Published 10 Oct 2021 in cs.HC, cs.CV, and cs.GR | (2110.04875v1)

Abstract: Inspection of tissues using a light microscope is the primary method of diagnosing many diseases, notably cancer. Highly multiplexed tissue imaging builds on this foundation, enabling the collection of up to 60 channels of molecular information plus cell and tissue morphology using antibody staining. This provides unique insight into disease biology and promises to help with the design of patient-specific therapies. However, a substantial gap remains with respect to visualizing the resulting multivariate image data and effectively supporting pathology workflows in digital environments on screen. We, therefore, developed Scope2Screen, a scalable software system for focus+context exploration and annotation of whole-slide, high-plex, tissue images.

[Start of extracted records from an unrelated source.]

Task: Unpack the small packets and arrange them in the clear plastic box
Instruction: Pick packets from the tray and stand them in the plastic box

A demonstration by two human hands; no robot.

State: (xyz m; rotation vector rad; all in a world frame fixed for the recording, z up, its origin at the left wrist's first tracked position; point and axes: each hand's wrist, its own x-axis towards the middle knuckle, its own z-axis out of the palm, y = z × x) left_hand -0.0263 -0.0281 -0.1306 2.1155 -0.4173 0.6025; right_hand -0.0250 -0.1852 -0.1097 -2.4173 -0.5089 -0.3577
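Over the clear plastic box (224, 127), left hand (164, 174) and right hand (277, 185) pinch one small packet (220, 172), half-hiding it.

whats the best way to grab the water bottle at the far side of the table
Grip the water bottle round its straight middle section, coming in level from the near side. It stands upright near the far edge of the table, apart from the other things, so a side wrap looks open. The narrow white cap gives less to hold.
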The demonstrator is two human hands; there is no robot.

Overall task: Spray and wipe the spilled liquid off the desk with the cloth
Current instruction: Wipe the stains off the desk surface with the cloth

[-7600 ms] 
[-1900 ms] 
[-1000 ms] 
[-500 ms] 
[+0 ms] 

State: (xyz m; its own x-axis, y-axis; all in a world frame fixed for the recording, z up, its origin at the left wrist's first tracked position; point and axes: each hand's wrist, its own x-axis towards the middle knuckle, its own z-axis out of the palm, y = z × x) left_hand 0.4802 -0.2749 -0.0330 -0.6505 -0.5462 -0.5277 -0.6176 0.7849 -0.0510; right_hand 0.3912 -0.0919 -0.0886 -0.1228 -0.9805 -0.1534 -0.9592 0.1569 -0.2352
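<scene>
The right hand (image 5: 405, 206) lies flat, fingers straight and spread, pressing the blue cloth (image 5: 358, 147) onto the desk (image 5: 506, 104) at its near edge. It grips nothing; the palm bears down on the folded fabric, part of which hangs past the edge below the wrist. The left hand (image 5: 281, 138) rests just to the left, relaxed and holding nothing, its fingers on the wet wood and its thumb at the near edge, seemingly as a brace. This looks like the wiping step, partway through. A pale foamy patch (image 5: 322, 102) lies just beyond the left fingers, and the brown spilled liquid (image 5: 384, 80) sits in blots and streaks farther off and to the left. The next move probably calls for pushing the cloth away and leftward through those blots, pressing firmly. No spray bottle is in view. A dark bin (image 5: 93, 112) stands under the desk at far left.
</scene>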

Our approach scales to analyzing 100GB images of 109 or more pixels per channel, containing millions of cells. A multidisciplinary team of visualization experts, microscopists, and pathologists identified key image exploration and annotation tasks involving finding, magnifying, quantifying, and organizing ROIs in an intuitive and cohesive manner. Building on a scope2screen metaphor, we present interactive lensing techniques that operate at single-cell and tissue levels. Lenses are equipped with task-specific functionality and descriptive statistics, making it possible to analyze image features, cell types, and spatial arrangements (neighborhoods) across image channels and scales. A fast sliding-window search guides users to regions similar to those under the lens; these regions can be analyzed and considered either separately or as part of a larger image collection. A novel snapshot method enables linked lens configurations and image statistics to be saved, restored, and shared. We validate our designs with domain experts and apply Scope2Screen in two case studies involving lung and colorectal cancers to discover cancer-relevant image features.